--- Exercise details ---
In the material below, find the line that contains "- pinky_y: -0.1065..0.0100" and the line that contains "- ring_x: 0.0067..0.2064", then write out exactly those two lines and everything between them.
#####
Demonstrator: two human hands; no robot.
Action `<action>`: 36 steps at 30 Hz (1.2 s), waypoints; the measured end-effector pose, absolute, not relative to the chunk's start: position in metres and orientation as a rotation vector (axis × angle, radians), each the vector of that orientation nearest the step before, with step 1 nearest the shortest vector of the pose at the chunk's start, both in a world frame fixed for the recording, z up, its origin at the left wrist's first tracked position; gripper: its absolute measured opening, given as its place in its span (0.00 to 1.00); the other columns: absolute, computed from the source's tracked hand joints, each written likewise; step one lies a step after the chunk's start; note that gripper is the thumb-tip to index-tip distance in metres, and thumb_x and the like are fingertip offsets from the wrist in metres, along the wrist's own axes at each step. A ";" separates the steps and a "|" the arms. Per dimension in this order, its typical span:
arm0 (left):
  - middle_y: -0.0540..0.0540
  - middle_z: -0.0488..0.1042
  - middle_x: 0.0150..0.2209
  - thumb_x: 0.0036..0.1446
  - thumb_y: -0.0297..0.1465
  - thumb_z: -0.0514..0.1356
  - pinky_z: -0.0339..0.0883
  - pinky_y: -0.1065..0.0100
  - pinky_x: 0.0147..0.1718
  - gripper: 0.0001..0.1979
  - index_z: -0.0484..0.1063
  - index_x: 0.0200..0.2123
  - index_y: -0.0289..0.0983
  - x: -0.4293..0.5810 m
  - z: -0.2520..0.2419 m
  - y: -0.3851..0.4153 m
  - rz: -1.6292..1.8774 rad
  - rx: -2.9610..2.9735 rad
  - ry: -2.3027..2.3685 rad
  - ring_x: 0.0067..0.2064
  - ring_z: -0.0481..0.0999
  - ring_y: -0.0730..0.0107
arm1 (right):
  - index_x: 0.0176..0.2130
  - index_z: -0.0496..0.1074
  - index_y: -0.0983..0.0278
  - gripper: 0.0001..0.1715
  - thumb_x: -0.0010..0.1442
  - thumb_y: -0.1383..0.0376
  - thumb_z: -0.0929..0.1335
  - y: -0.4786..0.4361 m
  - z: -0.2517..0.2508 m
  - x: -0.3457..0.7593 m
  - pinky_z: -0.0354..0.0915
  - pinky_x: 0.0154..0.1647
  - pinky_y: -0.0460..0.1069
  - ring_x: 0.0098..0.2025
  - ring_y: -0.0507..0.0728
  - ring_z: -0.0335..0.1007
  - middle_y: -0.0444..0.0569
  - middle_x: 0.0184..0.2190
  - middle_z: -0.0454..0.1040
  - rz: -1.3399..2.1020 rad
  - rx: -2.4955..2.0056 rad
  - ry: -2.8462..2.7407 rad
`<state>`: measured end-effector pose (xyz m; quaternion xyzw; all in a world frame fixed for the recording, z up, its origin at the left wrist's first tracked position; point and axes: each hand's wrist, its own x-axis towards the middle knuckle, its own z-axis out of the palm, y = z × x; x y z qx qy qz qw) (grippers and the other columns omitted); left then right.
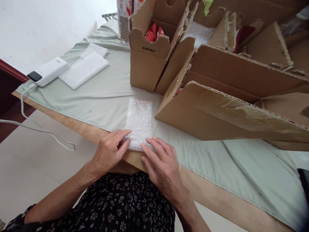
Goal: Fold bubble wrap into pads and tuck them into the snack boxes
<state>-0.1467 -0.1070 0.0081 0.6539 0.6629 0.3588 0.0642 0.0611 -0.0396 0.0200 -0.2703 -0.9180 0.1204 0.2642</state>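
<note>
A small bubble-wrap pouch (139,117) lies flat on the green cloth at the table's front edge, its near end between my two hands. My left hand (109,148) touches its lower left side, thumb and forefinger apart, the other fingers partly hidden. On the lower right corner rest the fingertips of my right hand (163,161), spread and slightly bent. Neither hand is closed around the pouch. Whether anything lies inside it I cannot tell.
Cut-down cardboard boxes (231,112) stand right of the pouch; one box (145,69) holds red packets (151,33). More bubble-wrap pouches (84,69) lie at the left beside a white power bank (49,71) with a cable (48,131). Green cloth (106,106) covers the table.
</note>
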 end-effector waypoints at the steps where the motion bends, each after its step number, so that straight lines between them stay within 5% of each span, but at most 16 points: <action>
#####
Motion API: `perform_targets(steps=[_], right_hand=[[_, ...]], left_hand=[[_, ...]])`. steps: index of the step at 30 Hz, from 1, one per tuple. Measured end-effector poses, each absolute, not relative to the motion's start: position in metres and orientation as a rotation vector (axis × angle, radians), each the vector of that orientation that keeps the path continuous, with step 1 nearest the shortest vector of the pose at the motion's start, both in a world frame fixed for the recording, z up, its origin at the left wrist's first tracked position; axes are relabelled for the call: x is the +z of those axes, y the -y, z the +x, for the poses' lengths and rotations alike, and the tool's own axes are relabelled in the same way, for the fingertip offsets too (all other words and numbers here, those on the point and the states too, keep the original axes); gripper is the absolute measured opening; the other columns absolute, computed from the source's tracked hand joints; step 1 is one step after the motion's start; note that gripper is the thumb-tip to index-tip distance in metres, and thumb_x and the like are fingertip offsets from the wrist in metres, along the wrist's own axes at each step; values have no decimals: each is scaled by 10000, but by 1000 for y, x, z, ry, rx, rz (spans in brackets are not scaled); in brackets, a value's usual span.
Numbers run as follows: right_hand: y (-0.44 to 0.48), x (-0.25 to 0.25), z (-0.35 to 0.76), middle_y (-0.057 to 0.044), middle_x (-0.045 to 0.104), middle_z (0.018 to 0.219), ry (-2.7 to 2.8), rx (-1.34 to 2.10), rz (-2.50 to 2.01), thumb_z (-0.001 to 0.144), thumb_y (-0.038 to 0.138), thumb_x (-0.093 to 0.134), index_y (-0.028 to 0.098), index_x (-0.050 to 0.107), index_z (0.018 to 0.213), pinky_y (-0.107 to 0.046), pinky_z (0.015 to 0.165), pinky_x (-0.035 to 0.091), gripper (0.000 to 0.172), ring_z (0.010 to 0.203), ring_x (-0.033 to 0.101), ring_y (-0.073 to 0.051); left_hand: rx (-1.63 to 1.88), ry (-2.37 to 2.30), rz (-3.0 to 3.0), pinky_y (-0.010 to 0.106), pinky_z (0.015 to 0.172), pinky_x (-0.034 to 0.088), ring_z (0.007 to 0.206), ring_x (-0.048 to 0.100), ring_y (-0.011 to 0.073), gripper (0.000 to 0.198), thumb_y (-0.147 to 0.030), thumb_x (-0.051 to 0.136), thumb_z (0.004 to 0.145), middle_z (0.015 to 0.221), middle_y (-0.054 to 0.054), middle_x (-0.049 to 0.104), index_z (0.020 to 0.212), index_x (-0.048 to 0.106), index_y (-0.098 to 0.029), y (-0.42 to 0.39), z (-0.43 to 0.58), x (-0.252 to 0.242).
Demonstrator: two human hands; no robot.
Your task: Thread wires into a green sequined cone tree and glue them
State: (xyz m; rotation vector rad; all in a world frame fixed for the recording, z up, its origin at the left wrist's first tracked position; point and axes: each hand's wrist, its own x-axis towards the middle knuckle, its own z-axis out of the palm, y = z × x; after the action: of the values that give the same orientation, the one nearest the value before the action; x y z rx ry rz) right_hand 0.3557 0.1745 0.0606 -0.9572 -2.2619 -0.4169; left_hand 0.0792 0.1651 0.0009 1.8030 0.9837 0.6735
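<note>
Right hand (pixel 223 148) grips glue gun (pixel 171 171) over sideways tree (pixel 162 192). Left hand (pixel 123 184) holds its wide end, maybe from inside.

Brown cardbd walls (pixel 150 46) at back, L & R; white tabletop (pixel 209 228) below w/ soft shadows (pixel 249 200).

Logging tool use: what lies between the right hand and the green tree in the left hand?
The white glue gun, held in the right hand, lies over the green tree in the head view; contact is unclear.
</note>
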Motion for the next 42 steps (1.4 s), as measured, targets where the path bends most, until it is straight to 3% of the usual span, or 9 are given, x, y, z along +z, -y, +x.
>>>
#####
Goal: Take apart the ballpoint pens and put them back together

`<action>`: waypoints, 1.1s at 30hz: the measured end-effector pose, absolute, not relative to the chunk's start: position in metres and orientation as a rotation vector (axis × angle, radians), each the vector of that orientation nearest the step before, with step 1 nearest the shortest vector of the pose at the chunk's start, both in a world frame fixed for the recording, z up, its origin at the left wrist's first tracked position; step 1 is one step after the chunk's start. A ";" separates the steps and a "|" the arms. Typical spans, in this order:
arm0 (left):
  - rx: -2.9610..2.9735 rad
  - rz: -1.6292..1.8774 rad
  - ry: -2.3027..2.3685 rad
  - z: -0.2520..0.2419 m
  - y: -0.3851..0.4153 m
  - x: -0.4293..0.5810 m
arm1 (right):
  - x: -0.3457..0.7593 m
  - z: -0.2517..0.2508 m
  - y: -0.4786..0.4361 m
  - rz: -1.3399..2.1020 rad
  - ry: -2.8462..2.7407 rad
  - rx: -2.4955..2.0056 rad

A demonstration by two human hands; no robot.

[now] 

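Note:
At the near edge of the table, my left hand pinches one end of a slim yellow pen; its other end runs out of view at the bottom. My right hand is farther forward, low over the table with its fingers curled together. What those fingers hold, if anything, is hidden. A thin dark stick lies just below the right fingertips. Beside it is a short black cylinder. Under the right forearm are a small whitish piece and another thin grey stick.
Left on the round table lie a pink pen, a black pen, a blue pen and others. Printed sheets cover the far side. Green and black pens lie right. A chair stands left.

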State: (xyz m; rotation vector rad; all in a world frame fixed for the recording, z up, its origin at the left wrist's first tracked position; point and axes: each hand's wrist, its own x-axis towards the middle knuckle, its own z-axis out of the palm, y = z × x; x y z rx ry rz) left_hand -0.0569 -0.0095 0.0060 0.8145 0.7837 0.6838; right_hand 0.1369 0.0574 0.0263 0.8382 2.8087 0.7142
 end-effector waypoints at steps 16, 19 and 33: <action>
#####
--- Solved problem ---
  - pinky_y: -0.1065..0.0100
  - pinky_x: 0.0147..0.1718
  - gripper: 0.0001..0.1979
  - index_z: -0.0484..0.1063
  - index_x: 0.0200..0.2123
  - index_y: -0.0289..0.0983
  - x: -0.4293..0.5810 m
  - z: -0.2520..0.2419 m
  - y: -0.3851..0.4153 m
  - rz: -1.6292..1.8774 rad
  - rx: -2.9610..2.9735 rad
  - ry: -2.3027..2.3685 rad
  - ring_x: 0.0067..0.2064

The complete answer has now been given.